How to send secure passwords through your body instead of air

September 30, 2016

Potential applications for on-body transmissions include securely sending information to door locks, glucose sensors, or other wearable medical devices. (credit: Vikram Iyer, University of Washington)

University of Washington computer scientists and electrical engineers have devised a way to send secure passwords through the human body, using benign, low-frequency transmissions already generated by fingerprint sensors and touchpads on consumer devices.

“Let’s say I want to open a door using an electronic smart lock,” said Merhdad Hessar, a UW electrical engineering doctoral student and co-lead author of a paper presented in September at the 2016 Association for Computing Machinery’s International Joint Conference on Pervasive and Ubiquitous Computing (UbiComp 2016) in Germany. “I can touch the doorknob and touch the fingerprint sensor on my phone and transmit my secret credentials through my body to open the door, without leaking that personal information over the air.”

Secure on-body transmissions

These “on-body” transmissions offer a more secure way to transmit authenticating information between devices that touch parts of your body — such as a wearable medical device — and a phone or device that confirms your identity by asking you to type in a password.

The technology could also be useful for secure key transmissions to medical devices which seek to confirm someone’s identity before sending or sharing data, such as glucose monitors or insulin pumps.

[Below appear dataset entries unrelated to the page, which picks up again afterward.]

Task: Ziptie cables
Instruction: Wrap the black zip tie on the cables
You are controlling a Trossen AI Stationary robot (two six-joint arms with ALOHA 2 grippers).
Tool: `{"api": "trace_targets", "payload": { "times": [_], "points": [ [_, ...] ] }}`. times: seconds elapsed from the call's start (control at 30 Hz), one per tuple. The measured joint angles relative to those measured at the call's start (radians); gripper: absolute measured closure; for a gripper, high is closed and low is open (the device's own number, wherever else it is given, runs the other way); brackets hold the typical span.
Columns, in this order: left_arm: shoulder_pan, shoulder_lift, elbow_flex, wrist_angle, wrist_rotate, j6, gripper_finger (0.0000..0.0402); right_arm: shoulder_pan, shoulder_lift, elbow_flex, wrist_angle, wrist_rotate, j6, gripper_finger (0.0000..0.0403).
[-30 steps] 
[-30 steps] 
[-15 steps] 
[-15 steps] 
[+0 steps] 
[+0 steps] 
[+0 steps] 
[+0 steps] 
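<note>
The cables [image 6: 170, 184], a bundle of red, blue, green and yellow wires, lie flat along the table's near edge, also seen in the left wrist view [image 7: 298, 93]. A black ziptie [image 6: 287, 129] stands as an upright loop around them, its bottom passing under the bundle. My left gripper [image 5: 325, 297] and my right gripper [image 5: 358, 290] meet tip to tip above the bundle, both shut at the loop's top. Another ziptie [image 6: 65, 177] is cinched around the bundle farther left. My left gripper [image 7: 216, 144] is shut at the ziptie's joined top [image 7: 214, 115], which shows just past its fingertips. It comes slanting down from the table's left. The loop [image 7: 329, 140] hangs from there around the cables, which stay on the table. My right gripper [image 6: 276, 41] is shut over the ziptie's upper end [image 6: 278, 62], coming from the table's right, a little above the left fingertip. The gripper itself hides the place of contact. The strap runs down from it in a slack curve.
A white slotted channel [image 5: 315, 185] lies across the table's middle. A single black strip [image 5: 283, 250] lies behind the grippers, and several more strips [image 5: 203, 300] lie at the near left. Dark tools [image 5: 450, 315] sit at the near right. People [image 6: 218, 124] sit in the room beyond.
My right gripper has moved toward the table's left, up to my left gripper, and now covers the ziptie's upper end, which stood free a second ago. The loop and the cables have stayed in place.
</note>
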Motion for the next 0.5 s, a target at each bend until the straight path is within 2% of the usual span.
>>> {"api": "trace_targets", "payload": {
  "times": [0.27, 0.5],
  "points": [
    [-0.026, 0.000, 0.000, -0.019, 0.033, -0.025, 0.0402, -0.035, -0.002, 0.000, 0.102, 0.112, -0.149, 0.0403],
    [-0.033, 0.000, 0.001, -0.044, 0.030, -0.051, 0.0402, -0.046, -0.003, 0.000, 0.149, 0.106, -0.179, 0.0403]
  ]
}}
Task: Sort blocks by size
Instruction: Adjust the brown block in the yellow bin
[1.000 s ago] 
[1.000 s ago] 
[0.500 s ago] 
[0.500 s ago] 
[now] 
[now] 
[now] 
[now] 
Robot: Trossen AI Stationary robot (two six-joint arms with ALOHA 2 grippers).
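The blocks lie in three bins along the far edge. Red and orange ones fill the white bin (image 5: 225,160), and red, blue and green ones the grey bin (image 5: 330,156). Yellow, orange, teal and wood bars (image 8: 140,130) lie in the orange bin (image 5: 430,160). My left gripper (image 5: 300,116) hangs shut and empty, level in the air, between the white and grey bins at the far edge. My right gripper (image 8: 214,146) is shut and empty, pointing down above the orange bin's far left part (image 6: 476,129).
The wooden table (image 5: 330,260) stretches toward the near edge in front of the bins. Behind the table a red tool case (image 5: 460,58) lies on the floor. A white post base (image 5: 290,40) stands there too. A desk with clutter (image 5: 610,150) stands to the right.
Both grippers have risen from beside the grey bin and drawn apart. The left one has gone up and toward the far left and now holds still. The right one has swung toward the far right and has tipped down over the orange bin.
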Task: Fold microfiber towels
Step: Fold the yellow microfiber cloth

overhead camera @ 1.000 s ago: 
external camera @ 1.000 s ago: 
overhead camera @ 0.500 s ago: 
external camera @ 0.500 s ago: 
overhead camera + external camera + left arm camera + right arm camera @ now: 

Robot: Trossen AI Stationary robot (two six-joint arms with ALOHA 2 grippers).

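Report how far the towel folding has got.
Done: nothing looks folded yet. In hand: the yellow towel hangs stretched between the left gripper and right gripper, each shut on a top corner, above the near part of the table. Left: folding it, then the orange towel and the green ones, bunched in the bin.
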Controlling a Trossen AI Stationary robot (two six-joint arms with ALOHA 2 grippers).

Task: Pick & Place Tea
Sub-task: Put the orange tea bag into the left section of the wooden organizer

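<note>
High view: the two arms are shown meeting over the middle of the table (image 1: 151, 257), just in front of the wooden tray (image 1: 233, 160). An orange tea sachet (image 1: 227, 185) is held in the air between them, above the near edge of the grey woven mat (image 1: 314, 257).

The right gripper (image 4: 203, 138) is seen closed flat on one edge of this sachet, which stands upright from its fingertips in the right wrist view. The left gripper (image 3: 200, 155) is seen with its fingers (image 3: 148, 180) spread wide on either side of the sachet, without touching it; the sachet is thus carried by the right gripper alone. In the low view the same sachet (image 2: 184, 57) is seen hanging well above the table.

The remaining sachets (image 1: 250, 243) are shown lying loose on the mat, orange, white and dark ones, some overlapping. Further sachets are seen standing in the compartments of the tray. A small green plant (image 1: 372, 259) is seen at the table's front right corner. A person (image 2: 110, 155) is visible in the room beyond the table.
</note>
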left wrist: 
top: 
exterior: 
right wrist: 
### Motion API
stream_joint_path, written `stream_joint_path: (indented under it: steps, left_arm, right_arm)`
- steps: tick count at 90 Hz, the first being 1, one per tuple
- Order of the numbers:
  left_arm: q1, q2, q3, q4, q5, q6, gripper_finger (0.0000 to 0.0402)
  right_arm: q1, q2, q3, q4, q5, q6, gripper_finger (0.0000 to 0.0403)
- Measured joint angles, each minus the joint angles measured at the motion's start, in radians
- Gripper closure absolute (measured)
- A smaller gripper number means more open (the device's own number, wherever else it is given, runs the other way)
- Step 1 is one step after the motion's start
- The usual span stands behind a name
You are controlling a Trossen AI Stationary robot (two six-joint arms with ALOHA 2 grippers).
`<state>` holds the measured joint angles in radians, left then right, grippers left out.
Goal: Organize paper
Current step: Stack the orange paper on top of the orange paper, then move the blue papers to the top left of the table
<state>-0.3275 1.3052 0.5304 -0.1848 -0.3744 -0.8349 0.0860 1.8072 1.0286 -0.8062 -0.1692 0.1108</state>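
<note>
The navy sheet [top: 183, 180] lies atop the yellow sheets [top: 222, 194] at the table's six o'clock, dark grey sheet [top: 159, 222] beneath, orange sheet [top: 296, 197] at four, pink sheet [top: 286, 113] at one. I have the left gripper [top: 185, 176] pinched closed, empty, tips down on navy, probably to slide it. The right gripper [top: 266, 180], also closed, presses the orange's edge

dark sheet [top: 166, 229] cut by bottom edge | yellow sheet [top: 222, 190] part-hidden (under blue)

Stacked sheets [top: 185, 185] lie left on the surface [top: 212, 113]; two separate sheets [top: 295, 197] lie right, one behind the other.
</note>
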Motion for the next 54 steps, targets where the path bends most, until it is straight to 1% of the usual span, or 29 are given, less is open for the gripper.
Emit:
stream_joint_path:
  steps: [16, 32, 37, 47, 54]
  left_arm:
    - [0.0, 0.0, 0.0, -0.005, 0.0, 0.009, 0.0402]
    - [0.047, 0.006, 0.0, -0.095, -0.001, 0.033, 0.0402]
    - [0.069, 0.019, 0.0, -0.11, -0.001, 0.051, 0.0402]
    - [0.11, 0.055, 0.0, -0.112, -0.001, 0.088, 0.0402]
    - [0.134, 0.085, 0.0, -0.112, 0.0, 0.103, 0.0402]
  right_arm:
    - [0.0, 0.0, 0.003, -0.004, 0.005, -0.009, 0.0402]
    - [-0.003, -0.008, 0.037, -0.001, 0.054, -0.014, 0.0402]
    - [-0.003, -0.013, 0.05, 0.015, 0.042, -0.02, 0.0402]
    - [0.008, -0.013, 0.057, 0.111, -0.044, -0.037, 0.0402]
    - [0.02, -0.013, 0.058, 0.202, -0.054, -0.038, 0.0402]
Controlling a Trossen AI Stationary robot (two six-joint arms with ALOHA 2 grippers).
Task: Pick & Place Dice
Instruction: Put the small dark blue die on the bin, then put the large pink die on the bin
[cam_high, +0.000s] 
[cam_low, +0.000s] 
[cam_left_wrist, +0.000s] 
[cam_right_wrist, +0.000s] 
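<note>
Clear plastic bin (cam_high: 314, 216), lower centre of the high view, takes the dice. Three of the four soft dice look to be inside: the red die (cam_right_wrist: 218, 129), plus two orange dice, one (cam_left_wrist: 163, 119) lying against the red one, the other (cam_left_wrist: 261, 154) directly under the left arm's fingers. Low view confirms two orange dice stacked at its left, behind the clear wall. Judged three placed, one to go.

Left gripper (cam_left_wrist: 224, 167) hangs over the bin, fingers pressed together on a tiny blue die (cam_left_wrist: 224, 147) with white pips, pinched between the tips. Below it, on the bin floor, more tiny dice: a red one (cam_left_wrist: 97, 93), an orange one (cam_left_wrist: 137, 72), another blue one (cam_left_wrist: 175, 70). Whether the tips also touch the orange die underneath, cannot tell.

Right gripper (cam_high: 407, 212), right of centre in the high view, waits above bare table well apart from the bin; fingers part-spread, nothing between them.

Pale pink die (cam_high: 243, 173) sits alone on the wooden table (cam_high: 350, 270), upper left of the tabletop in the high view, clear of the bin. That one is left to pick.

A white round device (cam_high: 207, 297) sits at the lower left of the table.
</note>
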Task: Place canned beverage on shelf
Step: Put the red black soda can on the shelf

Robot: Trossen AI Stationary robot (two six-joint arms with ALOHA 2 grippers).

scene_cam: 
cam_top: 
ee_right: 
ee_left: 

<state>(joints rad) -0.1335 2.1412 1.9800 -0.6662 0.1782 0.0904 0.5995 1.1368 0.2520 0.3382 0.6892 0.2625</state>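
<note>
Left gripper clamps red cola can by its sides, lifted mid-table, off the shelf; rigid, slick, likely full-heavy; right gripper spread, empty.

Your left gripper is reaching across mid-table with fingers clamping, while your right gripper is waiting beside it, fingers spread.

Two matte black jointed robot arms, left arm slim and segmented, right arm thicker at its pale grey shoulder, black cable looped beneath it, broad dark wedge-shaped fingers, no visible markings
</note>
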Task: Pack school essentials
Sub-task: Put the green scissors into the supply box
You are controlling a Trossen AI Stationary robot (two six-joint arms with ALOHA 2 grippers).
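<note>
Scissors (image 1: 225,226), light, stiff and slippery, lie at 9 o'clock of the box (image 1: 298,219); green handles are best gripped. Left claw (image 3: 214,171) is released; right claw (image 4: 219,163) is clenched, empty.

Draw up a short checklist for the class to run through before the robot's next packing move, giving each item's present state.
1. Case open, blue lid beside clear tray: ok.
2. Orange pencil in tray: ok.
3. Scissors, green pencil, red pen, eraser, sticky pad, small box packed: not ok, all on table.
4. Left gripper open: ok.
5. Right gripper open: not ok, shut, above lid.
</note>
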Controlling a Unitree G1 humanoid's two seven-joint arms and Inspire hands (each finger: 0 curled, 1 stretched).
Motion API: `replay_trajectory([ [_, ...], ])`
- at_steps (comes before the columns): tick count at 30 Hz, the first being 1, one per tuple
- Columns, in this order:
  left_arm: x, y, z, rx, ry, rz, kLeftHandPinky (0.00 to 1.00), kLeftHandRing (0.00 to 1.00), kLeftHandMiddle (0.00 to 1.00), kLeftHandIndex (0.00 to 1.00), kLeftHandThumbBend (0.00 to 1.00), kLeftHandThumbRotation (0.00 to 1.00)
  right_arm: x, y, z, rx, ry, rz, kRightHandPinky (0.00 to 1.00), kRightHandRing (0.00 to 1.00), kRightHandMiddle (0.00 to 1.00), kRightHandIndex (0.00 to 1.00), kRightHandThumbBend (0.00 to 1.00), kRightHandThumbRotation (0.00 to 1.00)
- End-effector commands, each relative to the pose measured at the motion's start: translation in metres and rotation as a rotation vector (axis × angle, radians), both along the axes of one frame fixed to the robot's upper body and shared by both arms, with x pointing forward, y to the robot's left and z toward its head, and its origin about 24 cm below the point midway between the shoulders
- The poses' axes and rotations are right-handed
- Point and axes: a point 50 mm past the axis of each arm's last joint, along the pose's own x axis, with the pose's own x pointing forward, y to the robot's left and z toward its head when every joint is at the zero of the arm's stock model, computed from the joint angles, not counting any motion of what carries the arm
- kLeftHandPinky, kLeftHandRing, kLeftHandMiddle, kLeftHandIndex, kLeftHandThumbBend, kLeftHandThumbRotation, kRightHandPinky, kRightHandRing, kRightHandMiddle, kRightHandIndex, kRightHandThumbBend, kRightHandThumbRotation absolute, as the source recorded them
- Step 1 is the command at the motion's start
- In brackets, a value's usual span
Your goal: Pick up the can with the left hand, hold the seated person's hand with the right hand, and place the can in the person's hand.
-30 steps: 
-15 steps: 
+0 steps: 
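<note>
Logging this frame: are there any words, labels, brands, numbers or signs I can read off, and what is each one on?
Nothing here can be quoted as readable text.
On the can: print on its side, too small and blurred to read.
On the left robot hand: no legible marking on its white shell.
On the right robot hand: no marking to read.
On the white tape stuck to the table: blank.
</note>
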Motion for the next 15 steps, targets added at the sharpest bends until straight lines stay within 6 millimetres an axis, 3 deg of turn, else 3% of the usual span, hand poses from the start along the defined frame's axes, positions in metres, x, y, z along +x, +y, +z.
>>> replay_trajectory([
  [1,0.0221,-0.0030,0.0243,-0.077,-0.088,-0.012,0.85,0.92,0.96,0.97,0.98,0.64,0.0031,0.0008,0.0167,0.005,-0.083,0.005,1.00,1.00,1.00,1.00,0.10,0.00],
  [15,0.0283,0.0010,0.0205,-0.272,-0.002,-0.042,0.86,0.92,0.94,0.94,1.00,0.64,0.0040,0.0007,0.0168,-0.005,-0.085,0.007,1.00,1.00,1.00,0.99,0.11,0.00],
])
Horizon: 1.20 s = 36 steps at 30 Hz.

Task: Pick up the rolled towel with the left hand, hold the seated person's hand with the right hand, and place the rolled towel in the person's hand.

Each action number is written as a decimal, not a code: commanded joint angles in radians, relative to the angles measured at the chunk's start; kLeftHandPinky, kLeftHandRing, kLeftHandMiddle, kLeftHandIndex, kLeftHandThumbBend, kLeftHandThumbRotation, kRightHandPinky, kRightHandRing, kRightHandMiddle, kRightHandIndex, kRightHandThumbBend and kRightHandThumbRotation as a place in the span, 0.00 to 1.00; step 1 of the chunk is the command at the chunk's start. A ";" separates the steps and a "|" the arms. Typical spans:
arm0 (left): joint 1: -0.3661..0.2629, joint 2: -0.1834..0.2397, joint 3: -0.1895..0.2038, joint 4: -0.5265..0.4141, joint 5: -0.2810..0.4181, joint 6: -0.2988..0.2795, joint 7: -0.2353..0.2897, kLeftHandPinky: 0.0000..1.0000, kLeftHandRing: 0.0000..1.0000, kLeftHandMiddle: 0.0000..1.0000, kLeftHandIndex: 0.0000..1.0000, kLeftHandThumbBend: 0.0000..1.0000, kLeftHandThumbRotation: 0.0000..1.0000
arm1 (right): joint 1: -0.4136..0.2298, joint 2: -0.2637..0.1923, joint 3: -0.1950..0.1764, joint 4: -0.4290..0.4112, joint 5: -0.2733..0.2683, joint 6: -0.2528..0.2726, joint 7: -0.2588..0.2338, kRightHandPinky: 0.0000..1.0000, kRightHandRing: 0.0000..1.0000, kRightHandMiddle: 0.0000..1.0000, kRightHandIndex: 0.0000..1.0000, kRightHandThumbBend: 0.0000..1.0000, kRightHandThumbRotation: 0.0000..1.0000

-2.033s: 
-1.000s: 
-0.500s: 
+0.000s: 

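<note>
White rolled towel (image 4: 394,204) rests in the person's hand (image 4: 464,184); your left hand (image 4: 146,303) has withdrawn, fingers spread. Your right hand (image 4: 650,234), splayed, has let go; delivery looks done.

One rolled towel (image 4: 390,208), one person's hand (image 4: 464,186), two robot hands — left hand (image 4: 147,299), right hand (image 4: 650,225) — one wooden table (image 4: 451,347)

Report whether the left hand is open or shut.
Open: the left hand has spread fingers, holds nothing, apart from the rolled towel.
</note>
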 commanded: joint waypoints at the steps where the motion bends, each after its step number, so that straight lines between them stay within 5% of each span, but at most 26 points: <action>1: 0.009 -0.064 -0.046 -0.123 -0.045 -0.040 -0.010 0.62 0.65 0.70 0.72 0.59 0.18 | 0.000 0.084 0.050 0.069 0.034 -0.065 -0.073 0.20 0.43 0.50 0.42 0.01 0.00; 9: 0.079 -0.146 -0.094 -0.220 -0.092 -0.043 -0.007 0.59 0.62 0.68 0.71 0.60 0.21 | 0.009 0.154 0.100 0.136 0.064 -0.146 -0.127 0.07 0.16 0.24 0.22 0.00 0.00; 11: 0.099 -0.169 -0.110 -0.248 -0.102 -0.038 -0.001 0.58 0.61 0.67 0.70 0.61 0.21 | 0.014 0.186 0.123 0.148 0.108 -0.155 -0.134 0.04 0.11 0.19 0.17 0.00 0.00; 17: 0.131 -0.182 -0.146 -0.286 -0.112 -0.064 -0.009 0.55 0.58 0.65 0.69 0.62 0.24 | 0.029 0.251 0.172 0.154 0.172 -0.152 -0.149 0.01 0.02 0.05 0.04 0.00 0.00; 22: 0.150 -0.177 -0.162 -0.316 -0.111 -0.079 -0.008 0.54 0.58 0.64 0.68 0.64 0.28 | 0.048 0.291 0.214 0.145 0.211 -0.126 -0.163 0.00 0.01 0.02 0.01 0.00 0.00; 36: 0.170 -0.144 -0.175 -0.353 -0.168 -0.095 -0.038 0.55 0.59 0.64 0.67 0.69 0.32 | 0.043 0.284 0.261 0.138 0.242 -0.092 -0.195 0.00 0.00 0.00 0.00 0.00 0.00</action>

The research team tested the technique on iPhone and other fingerprint sensors, as well as Lenovo laptop trackpads and the Adafruit capacitive touchpad. In tests with ten different subjects, they were able to generate usable on-body transmissions on people of different heights, weights and body types. The system also worked when subjects were in motion, including while they walked and moved their arms.

The researchers showed that it works in different postures like standing, sitting and sleeping, and they can get a strong signal throughout your body, with receivers on any part of the body.

Reverse-engineering and repurposing smartphone sensors

The research team from the UW’s Networks and Mobile Systems Lab systematically analyzed smartphone sensors to understand which of them generates low-frequency transmissions below 30 megahertz (which travel well through the human body but don’t propagate over the air).

The researchers found that fingerprint sensors and touchpads generate signals in the 2 to 10 megahertz range and employ capacitive coupling to sense where your finger is in space and to identify the ridges and valleys that form unique fingerprint patterns.

Normally, sensors use these signals to receive input about your finger. But the UW engineers devised a way to use these signals as output that corresponds to data contained in a password or access code. When entered on a smartphone, data that authenticates your identity can travel securely through your body to a receiver embedded in a device that needs to confirm who you are.

Their process employs a sequence of finger scans to encode and transmit data. Performing a finger scan correlates to a 1-bit of digital data and not performing the scan correlates to a 0-bit. The team achieved bit rates of 50 bits per second on laptop touchpads and 25 bits per second with fingerprint sensors — fast enough to send a simple password or numerical code through the body and to a receiver within seconds.

This represents only a first step, the researchers say. Data can be transmitted through the body even faster if fingerprint sensor manufacturers provide more access to their software.

The research was funded by the Intel Science and Technology Center for Pervasive Computing, a Google faculty award and the National Science Foundation.

For more information, contact the research team at [email protected].


Abstract of Enabling on-body transmissions with commodity devices

We show for the first time that commodity devices can be used to generate wireless data transmissions that are confined to the human body. Specifically, we show that commodity input devices such as fingerprint sensors and touchpads can be used to transmit information to only wireless receivers that are in contact with the body. We characterize the propagation of the resulting transmissions across the whole body and run experiments with ten subjects to demonstrate that our approach generalizes across different body types and postures. We also evaluate our communication system in the presence of interference from other wearable devices such as smartwatches and nearby metallic surfaces. Finally, by modulating the operations of these input devices, we demonstrate bit rates of up to 50 bits per second over the human body.